Paying and Avoiding Funeral Debt

One of the most difficult and troublesome questions is how to pay for a burial or cremation and the service. Sometimes a caller asks about the best funeral insurance or the value of prepaying a funeral home for a burial and funeral and often the issue is raised after a death when the family is making expensive plans but has no money to finance them.

FCAofCT has some serious cautions about insurance and prepaying and some simple ABC recommendations on financing.

Cautions

Funeral/or death insurance: The TV and magazine ads tout the relief you will feel once you sign up for insurance; you pay in and the company will pay out and everything is taken care of with no worries. But funeral insurance, as Josh Slocum points out, is not “a magic money pot.” Unlike other insurances which pay out against unexpected risks – fire, flood. accidents – that most people will not experience and therefore not get a pay-out for their premiums, death is inevitable for everyone, and payouts are certain for all. The only way an insurance company can make money, therefore, is to pay less than it takes in. (Most policies also require waiting periods of one to three years of premium paying before death occurs and the policy will pay.) This is not a good deal!
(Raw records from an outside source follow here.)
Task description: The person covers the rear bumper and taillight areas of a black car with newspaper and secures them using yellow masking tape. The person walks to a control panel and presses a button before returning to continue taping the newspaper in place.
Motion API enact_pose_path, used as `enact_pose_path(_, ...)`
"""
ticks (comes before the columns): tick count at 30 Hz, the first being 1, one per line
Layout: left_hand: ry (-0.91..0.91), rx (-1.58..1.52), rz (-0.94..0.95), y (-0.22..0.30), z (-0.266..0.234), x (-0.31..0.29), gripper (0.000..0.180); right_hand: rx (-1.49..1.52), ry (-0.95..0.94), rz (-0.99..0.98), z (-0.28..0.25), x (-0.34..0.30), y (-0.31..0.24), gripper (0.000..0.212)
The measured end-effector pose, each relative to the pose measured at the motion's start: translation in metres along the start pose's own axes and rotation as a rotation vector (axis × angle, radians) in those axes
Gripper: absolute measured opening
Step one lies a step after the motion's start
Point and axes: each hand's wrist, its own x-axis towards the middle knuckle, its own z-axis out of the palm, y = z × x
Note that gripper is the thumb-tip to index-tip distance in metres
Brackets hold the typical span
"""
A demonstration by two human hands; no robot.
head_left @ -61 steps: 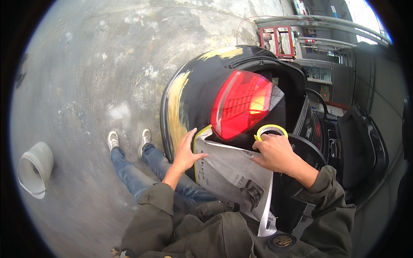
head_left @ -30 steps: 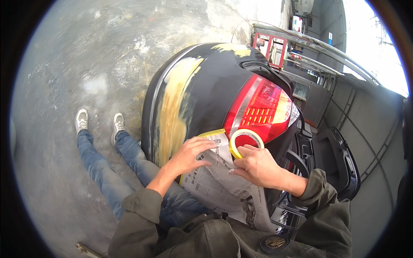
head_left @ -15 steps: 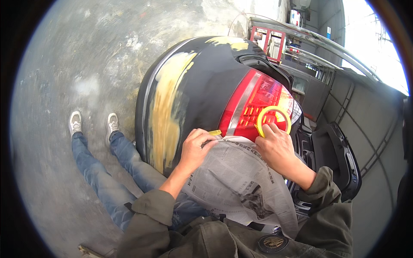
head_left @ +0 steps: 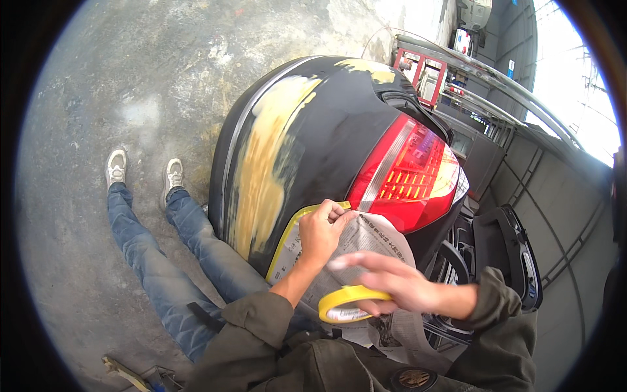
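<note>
Lowered since half a sec ago: a ring-shaped roll of bright yellow tape w/ white core, brought in the R hand from in front of the red, clear-tipped plastic tail light to over the large grey printed newspaper sheet. Tail light, partly hidden by the roll before, is now uncovered. More of the narrow yellow tape strip along the sheet's L edge is now shown.

L hand: narrow, thumb & fingers pinched at the sheet's top corner, just beside the tail light's lower edge; a short bit of the strip is seen past the fingertips. R hand: roll held low nr the thumb, other fingers stretched twd the L wrist; touching or not can't be told, nor the exact grip, b/c of motion blur.

Sheet's L side is laid against the curved matte-black car body, its lower part hung nr the dark olive jacket. On the body, a long, streaky beige patch is seen, w/ a thin silver trim line beside it. Legs in faded blue jeans are set to the L, on the stained grey concrete floor. Far R, an open black car panel is seen; up top, a red metal frame.
</note>
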Motion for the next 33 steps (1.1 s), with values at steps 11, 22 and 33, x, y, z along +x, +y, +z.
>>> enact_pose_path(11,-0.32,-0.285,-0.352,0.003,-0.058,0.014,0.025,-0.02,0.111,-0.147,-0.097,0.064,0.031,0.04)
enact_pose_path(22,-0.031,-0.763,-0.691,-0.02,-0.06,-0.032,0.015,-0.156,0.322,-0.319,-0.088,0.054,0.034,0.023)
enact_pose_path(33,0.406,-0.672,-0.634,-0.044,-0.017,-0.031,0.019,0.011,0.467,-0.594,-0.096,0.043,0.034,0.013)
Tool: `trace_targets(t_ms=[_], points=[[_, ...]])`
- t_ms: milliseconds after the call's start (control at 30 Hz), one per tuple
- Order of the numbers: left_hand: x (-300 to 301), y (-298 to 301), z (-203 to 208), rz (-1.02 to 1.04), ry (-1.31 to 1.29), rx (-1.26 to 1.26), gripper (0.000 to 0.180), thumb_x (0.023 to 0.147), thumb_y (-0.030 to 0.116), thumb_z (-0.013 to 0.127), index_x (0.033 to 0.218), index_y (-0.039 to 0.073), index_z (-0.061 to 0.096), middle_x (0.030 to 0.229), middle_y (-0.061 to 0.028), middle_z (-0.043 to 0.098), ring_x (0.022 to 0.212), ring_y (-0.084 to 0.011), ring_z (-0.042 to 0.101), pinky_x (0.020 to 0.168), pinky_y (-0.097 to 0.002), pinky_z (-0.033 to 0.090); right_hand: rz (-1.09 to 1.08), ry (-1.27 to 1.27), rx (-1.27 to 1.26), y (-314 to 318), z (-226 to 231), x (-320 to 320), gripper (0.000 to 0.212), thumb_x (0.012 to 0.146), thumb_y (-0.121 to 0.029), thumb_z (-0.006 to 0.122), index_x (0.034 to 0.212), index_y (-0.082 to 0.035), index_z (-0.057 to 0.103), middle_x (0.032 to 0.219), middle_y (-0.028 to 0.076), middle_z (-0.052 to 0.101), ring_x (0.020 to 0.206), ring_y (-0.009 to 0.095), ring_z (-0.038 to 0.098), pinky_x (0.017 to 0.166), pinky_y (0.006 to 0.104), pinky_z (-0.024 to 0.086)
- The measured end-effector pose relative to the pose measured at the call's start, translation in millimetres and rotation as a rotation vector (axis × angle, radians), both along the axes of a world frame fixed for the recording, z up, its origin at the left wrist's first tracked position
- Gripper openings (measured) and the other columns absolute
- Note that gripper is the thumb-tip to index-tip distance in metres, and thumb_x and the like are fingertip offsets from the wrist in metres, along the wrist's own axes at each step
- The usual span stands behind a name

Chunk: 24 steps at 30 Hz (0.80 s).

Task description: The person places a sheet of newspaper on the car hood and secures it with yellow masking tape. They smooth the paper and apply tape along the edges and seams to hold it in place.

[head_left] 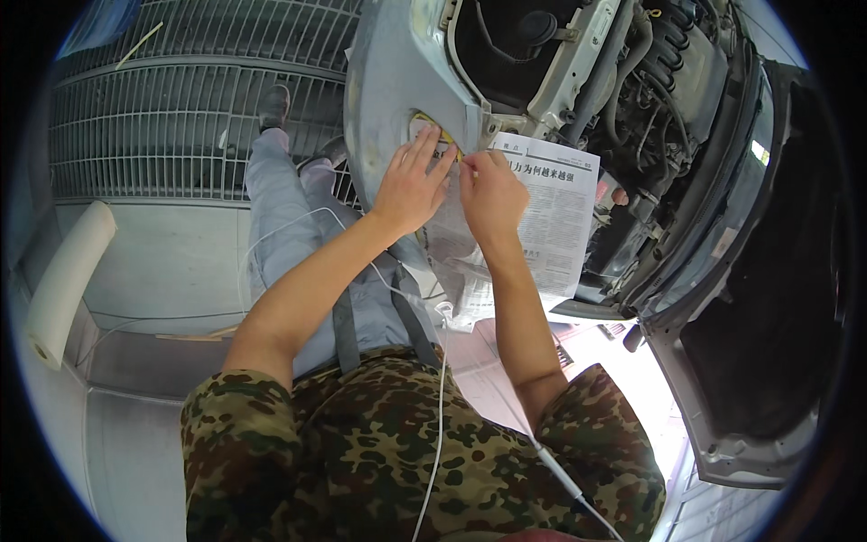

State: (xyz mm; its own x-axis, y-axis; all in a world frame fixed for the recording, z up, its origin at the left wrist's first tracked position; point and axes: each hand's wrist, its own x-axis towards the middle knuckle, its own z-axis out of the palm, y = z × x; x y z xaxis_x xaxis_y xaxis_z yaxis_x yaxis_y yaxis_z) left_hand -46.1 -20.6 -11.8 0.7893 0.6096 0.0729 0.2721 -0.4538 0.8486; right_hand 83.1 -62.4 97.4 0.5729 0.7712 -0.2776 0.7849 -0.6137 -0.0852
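A newspaper sheet (558,226) lies against the grey car bumper (390,86) and reaches over the edge of the engine bay. Yellow masking tape (447,136) runs along the sheet's upper left border on the bumper. My left hand (414,185) rests there with its fingers stretched out, pressing at the tape. Close beside it, my right hand (497,194) is closed, thumb and forefinger pinching at the tape's end. The fingertips partly cover the tape, so little of it shows.
The engine (668,99) lies exposed at the right, next to the raised hood (768,298). A white roll (70,282) leans at the left. Metal floor grating (163,126) spans the upper left. A white cable (442,415) hangs across my front, and thin wooden strips (194,337) lie at the left.
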Motion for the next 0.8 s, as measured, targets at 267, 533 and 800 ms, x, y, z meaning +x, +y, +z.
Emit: trace_targets(t_ms=[267, 533, 800], points=[[-0.5, 2.7, -2.6, -0.104, 0.106, 0.004, 0.066, 0.095, 0.027, 0.067, 0.157, 0.011, 0.052, 0.169, -0.0278, 0.033, 0.158, -0.0426, 0.032, 0.122, -0.0580, 0.035, 0.648, 0.417, 0.201, 29.0, 33.4, -54.1, 0.014, 0.084, -0.011, 0.076, 0.097, -0.013, 0.071, 0.095, 0.005, 0.068, 0.078, 0.032, 0.070, 0.062, 0.0416, 0.055], [-11.3, 16.2, 2.8, -0.183, 0.024, 0.103, 0.055, 0.100, 0.031, 0.058, 0.154, 0.022, 0.057, 0.168, -0.0354, 0.030, 0.159, -0.0473, 0.030, 0.123, -0.0584, 0.033, 0.172, 0.666, 0.320, 38.2, 36.2, -52.8, 0.015, 0.091, 0.000, 0.072, 0.105, -0.006, 0.072, 0.101, 0.012, 0.071, 0.090, 0.033, 0.072, 0.074, 0.0370, 0.056], [-16.2, 15.2, -3.1, -0.087, -0.068, -0.003, 0.053, 0.088, 0.014, 0.074, 0.140, 0.013, 0.065, 0.160, -0.0334, 0.042, 0.150, -0.0430, 0.043, 0.116, -0.0551, 0.041, -0.064, 0.679, 0.210, 36.8, 20.8, 13.8, 0.035, 0.097, -0.001, 0.066, 0.132, -0.004, 0.071, 0.098, 0.009, 0.074, 0.084, 0.016, 0.065, 0.079, 0.0310, 0.053]])
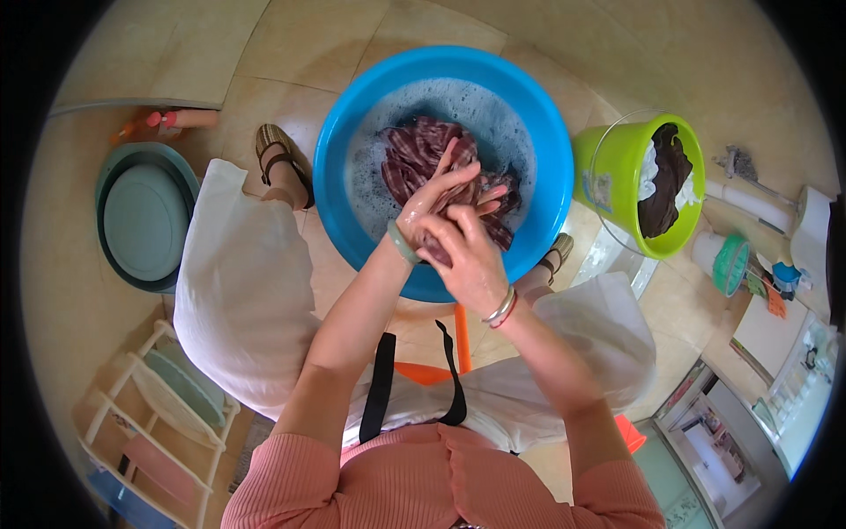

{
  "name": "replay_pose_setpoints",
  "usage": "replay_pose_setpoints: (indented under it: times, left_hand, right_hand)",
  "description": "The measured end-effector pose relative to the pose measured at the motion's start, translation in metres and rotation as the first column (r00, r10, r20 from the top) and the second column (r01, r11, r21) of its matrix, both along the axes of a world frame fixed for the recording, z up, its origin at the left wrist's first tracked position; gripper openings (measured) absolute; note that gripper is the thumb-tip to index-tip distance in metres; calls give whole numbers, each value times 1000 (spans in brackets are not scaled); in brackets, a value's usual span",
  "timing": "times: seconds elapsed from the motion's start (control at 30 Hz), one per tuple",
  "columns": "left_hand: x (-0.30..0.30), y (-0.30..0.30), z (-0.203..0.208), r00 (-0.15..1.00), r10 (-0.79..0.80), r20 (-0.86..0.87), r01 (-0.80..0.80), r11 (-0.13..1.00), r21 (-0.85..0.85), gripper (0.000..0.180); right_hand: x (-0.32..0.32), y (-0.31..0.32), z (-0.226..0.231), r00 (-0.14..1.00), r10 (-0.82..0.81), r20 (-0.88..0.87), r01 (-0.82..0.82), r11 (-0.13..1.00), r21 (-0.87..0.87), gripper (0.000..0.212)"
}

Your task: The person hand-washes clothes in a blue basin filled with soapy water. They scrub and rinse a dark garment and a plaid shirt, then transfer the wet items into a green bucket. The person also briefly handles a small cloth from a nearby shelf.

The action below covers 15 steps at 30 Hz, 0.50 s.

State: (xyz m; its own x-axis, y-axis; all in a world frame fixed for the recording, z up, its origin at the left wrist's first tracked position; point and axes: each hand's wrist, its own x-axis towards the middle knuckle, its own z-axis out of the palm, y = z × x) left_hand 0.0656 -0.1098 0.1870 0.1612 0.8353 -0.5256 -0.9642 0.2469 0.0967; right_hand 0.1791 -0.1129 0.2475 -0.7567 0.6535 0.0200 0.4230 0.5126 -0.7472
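Note:
A dark red striped cloth (414,159), wet and bunched, lies partly in soapy water inside a large blue basin (333,167). My left hand (441,189), with a pale green bangle at the wrist, is over the cloth with its fingers stretched out and apart. Curled fingers of my right hand (471,260), below silver bangles and a red string, grip a bunched fold of the same cloth close against the left palm. Part of the fold is hidden between the hands. Foam and bubbles surround the cloth.
A lime green bucket (608,176) holding dark and white cloths stands right of the basin. Stacked grey-green basins (145,220) sit at left, above a white rack (159,414). My sandalled feet flank the basin. An orange stool (462,339) shows beneath me.

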Motion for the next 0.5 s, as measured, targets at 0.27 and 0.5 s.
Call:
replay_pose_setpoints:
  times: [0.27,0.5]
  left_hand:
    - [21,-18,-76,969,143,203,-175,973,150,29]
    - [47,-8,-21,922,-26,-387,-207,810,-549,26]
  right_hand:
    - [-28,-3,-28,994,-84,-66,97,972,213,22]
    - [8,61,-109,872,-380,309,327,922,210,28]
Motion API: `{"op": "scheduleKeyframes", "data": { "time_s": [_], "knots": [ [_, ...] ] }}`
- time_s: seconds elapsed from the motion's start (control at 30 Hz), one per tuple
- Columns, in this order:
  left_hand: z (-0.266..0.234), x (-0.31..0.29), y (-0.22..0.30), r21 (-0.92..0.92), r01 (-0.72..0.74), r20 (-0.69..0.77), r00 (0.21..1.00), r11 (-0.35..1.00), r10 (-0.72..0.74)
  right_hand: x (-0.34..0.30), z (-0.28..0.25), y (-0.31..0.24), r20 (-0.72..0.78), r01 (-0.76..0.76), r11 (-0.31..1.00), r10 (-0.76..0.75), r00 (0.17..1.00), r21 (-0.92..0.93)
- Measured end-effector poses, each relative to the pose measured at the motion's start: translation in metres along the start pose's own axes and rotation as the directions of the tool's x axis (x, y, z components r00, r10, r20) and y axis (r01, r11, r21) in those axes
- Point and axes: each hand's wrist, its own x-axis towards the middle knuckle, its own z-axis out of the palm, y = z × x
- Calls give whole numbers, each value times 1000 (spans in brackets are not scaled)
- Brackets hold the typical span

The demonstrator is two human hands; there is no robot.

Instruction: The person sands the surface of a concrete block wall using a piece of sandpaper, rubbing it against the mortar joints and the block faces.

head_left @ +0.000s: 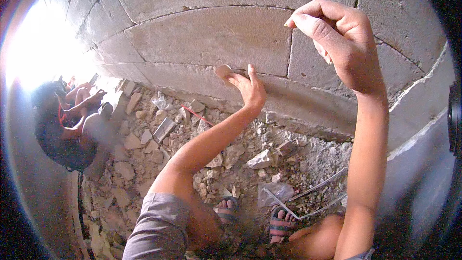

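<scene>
My left hand (pixel 249 89) reaches forward to the pale stone block wall (pixel 207 36). Its fingers press a small, thin tan piece (pixel 223 73), like a scrap of sandpaper, against a low course of blocks, with the thumb pointing up. Raised at the right, in front of the wall, is my right hand (pixel 344 43). Its fingers are curled in and the thumb meets the index finger; whatever they hold, if anything, is hidden. Pale dust coats its knuckles.
Broken stones (pixel 261 159) and rubble cover the ground around my sandalled feet (pixel 281 224). Bent pale strips (pixel 284 203) and a clear plastic bag (pixel 276 194) lie there. A person in dark clothes (pixel 62 130) crouches at the left. A red cord (pixel 196 115) runs near the wall base.
</scene>
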Motion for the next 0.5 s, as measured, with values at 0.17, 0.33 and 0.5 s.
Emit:
{"op": "scheduleKeyframes", "data": {
  "time_s": [0.17, 0.33, 0.5],
  "knots": [
    [-2, 9, -4, -62, -6, -30, 1000, 998, 5, -1, 1, 3, 33, 16, 999, -14, 999, -39],
    [-46, 90, -39, -71, -15, -241, 970, 997, -2, -1, 12, 1, 54, 2, 1000, -1, 999, -9],
    [-46, 94, -29, -178, -30, -266, 964, 984, -19, -6, 12, 9, 79, -89, 996, 90, 993, -23]
  ]
}}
Prepaid Funeral Contract: If you pay a funeral establishment in advance for everything you have planned there are the advantages of avoiding inflation and sparing kin the funeral expenses. But this only makes sense if you can guarantee that there will be no changes, since changing the contract is complicated and results in at least a 5% penalty. Are you sure that: you won’t die when travelling, won’t move, won’t change your mind? Are you sure that the funeral establishment won’t change hands, have deteriorating facilities and services, won’t successfully “up-sell” your family on a more expensive casket or other items? The safest way to guarantee there will be no changes is to pre-pay just before death, but that will not be a big hedge against inflation!

Recommendations

Avoid Debt: A dignified, reverent funeral or memorial is important but spending a lot and going into debt is not the best way to honor or show love for the deceased. Would you really want your kin to take on a big debt for your funeral? Do you really think your mother would want you to be heavily indebted for hers? If an expensive funeral was so vital, wouldn’t there have been adequate savings to cover the costs? Be clear you don’t want to impoverish your kin on your death.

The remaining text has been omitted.